Coincidencialmente mientras las comadres hablaban del tema llegó Álvaro mi hermano en un  carro, y le contaron la situación entonces de inmediato organizaron el viaje, fueron a donde estaba la Virgen del Carmen, le llevaron el velón, mi madrina se llevó un librito de oraciones, y regresaron al pueblo con la seguridad de que la deuda estaba saldada, y creo que hasta el Paz y Salvo le dio a la madre mía porque más nunca la vena se volvía romper, desde entonces quedo incorporada en su mente entre sus santos devotos también la “Purísima concepción de treinta”,  junto a San Martin de Loba el de Machobayo, San Rafael Arcangel el de Calabacito y Santa Rita de Casia de Mongui,

También recordé lo que me sucedió  el 16 de julio de 1988 cuando cursaba mis estudios de Derecho en la Universidad del Atlántico, resulta que fue asesinado en Barranquilla un hermano de Jamides una compañera estudiante, él era policía, para cumplir con el sagrado deber de acompañarla en aquel momento difícil para ella y su familia,  compañero en la U,  mi amigo y compadre espiritual Rafael Libardo Rafael Ramírez Toncel y yo fuimos a dar el pésame  a la casa de la compañera, tal como a uno se lo enseñaron en la casa, allí conversamos con otros compañeros y compañeras que llegaron, comimos prójimo, tomamos café, y después todos se fueron despidiendo, el compadre y yo convinimos “acompañar” otro rato el velorio, cuando ya vimos que almuerzo no iban a repartir, cosa que en La Guajira es ineludible, decidimos irnos, y paramos un bus de unos que tenían una tablilla especial  con esta indicación, “TSS” es decir Transporte sin Subsidio, el creía que yo tenía plata suficiente y yo pensaba que el tenia flujo de caja, cual sería nuestra mutua sorpresa al subir antes de pasar el torniquete él me dijo “Compadre pague usted” yo le dije “No me alcanza para los do” entonces él quiso palabrear al conductor contándole en voz baja que éramos estudiantes que nos faltaban trescientos pesos, el tipo le clavo los frenos a fondo al bus, tan fuerte que él y yo chocamos de frente con el parabrisas, y no contento con eso nos gritó “Flojos de mierda bájense el que no carga plata no tiene porque estarse subiendo a los buses”, el tipo no termino de decirlo cuando él y yo ya estábamos en el suelo, yo quería que la tierra nos tragaran porque se le habló bajito para que los pasajeros que allí venían no se dieran cuenta de nuestra situación, ese milagrito la virgen no nos lo quiso hacer.

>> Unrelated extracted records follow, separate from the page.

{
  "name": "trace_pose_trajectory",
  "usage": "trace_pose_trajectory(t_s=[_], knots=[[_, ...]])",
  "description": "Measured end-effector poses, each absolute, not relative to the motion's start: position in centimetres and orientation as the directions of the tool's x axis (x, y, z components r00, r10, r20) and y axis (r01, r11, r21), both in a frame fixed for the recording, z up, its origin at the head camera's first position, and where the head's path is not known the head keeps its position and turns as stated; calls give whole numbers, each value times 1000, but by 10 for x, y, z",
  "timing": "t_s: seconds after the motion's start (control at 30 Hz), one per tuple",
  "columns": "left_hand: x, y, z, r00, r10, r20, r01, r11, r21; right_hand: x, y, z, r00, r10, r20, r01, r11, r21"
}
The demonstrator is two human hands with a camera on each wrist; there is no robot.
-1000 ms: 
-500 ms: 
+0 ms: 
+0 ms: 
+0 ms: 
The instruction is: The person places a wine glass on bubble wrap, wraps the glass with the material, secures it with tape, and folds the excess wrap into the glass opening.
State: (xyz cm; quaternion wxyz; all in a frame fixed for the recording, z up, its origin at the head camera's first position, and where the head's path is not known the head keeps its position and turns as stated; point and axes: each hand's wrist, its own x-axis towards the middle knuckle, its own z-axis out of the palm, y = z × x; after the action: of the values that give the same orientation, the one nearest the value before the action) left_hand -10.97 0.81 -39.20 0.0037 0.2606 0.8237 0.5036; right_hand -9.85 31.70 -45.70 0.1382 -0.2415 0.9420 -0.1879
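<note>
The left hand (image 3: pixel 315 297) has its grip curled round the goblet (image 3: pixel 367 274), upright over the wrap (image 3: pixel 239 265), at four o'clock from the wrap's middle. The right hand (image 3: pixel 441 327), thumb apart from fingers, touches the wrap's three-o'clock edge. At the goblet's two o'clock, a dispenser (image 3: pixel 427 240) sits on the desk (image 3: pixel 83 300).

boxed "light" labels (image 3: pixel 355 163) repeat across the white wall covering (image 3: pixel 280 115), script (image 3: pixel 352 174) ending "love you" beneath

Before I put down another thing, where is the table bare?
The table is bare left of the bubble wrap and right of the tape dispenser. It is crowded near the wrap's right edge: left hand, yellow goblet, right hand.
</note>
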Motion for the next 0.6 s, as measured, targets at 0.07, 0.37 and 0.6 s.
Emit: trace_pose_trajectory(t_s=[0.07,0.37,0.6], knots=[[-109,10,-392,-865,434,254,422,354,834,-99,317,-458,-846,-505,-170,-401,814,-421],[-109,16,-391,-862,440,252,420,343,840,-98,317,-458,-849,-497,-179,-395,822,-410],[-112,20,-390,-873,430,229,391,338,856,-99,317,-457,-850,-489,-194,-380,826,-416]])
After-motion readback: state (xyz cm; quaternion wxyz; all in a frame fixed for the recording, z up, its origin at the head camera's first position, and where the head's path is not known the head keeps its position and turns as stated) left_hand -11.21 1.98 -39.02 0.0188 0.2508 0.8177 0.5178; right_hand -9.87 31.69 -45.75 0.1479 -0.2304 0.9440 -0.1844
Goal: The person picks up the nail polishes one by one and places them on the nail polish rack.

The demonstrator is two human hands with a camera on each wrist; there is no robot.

Después de la pena que pasamos, no nos animamos a parar ningún bus, ni con subsidio ni sin subsidio porque el gato que sube una estufa caliente no sube otra ni si esta helada, en todo el camino de regreso me animaba lo que le escuche decir a Babo  mi abuelo una vez, dijo que “Lo que se gasta en suela se economizara en medicinas”;  creo que aquello no fue un incidente, fue un trauma para mí, decidimos regresar a la Universidad de a pie, nunca ni antes ni después recuerdo haber caminado tanto fueron como dos horas caminando y riéndonos de nuestra situación, y por donde quiera pasábamos estaban los parlantes con la canción “La virgen del Carmen” de los Zuleta o “Mi muchacho de Diomedes”, antes me mortificaba recordar esa vaina, ahora me rio al recordar aquel episodio de los tiempos cuando todos andábamos limpios, pero  éramos felices con el bolsillo limpio pero con el optimismo de quien soñaba con un futuro mejor.

Aquel día en Mongui recordé también que nacimos y crecimos juntos, todos éramos familia y también igualitos, todo se compartía, lastima grande que todo ha cambiado, los enemigos gratuitos se encuentran como arroz, la envidia marchita los afectos y después que los viejos mueren se vuelven enemigos entre hermanos por disputas por cosas materiales, el legado que nos dejaron quienes dieron los buenos ejemplos le ha quedado grande a las nuevas generaciones, hay muchas familias rotas, hay muchos que piensan con la convicción errada que la gente de la calle los quiere más que sus propios hermanos, que los aduladores son más importantes que su familia, pobrecitos, porque cuando se presenta el primer problema, todos sus amigos de conveniencia tomaran distancia, ahí les toca entonces venir a dar explicaciones que nadie estará ya  interesado en escuchar, ¡Cuanta falta hacen los viejos que sabían que ser padres o madres es como hacer un curso intensivo de como querer a alguien más que a nosotros mismos!!